# Mood spoiling comments always just before bed



## CASE_Sensitive (Jul 22, 2013)

Anyone else sometimes get to bed hoping all right, tonight we're going to have some fun, I'm in the mood, looking forward to some action, and then your partner comes in and first thing that comes out of their mouth that just makes your shoulders slump, eyes roll, know, yup, not happening tonight:

- Is your stomach bothering you?..mine sure is
- this headache is just killing me
- I just saw the saddest thing about dogs starving in Russia
- I am SOOOOOO tired


anyone else?


----------



## PBear (Nov 16, 2010)

Did you hook up with my STBXW?

C
_Posted via Mobile Device_


----------



## naiveonedave (Jan 9, 2014)

I just had a discussion with my W about the stomach thing. If that is her excuse, she needs to change her diet. Then walked away. Not acceptable.


----------



## daffodilly (Oct 3, 2011)

No, but I'd say those comments are definitely deliberate....a chickenly way to announce "I don't want to have sex tonight".

Counter with "Really? Studies show sex can reduce the pain of cluster headaches and migraines"

"Dogs starving in Russia? Pretty depressing. I think you need something to get your mind off that and cheer you up..."

"Tired? No problem. We'll make it a quickie"


----------



## learning to love myself (Apr 18, 2013)

I'm on the other end of this.

Mine will spend 30 minutes Ranting/*****ing about something/anything, mostly something that was on the news and will even gear the rant at me and use me as an example and then want me to be in the mood. 

Sure sweetie I feel like having sex with you after you killed it for me, I'm fine with you using me as a verbal punching bag.

BTW I'm HD.


----------



## Thound (Jan 20, 2013)

learning to love myself said:


> I'm on the other end of this.
> 
> Mine will spend 30 minutes Ranting/*****ing about something/anything, mostly something that was on the news and will even gear the rant at me and use me as an example and then want me to be in the mood.
> 
> ...


All the time. These are not innocent comments. They say this just to let you know it aint happening. When my wife complains of a headache I tell her she needs to prop her feet up. Like over my shoulders.
_Posted via Mobile Device_


----------



## PBear (Nov 16, 2010)

learning to love myself said:


> I'm on the other end of this.
> 
> Mine will spend 30 minutes Ranting/*****ing about something/anything, mostly something that was on the news and will even gear the rant at me and use me as an example and then want me to be in the mood.
> 
> ...


Tell your partner not to talk with their mouth full, and find something appropriate to fix the situation. 

C
_Posted via Mobile Device_


----------



## ScarletBegonias (Jun 26, 2012)

Since we frequently have sex after work,we talk about our day while we're getting undressed,lighting candles,and putting on music. None of those comments would bother me or him. We text sexy stuff back and forth most days so our minds are already there.The other comments are just informative banter. 
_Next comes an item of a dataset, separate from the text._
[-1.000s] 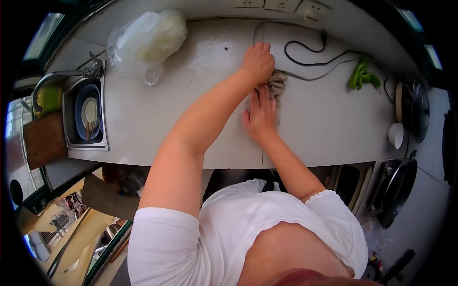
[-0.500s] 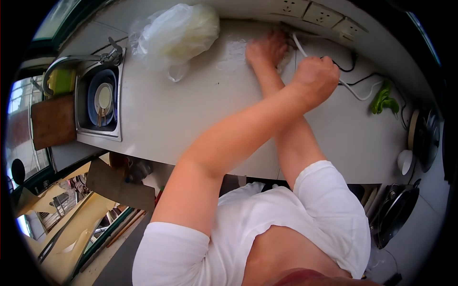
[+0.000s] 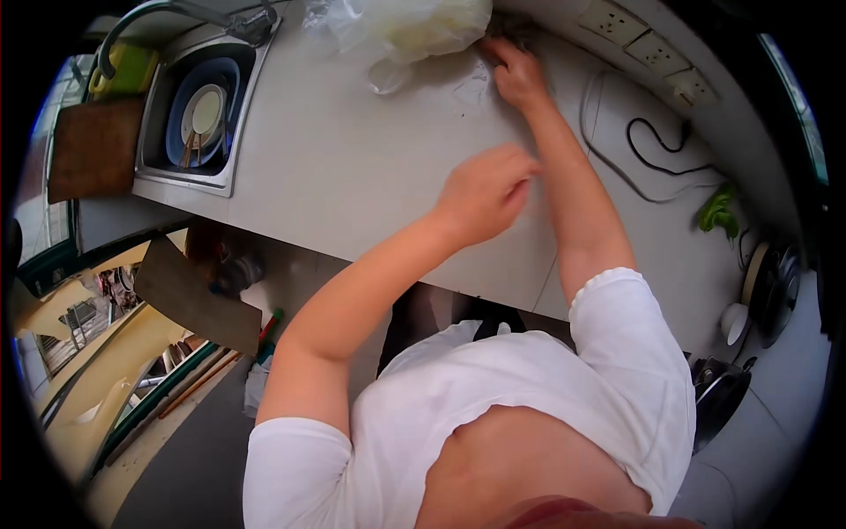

Once we lie down and starting touching,neither person remembers what we were talking about 5 seconds ago


----------



## lifeistooshort (Mar 17, 2013)

I will tell my hb if I have a headache or stomach ache, but they're not excuses to avoid sex. a good orgasm does wonders for a headache; it just lets him know that I might be more comfortable on my back tonight. Never been a problem.
_Posted via Mobile Device_


----------



## Giro flee (Mar 12, 2013)

How do you get to an orgasm if you have a headache? I occasionally get bad headaches, the only thing that helps is a dark room, meds, and ice pack. Just someone talking or trying to rub my shoulders makes the headache worse. I keep hearing sex works as a pain reliever but how do you ignore the pain in order to relax enough to get the orgasm??


----------



## learning to love myself (Apr 18, 2013)

Thound said:


> All the time. These are not innocent comments. They say this just to let you know it aint happening. When my wife complains of a headache I tell her she needs to prop her feet up. Like over my shoulders.
> _Posted via Mobile Device_


I agree with you, its a woman's way of saying there not in the mood. 

I have also not "felt well" when going to bed and my husband would foreplay me into getting into the mood.


----------



## lifeistooshort (Mar 17, 2013)

Giro flee said:


> How do you get to an orgasm if you have a headache? I occasionally get bad headaches, the only thing that helps is a dark room, meds, and ice pack. Just someone talking or trying to rub my shoulders makes the headache worse. I keep hearing sex works as a pain reliever but how do you ignore the pain in order to relax enough to get the orgasm??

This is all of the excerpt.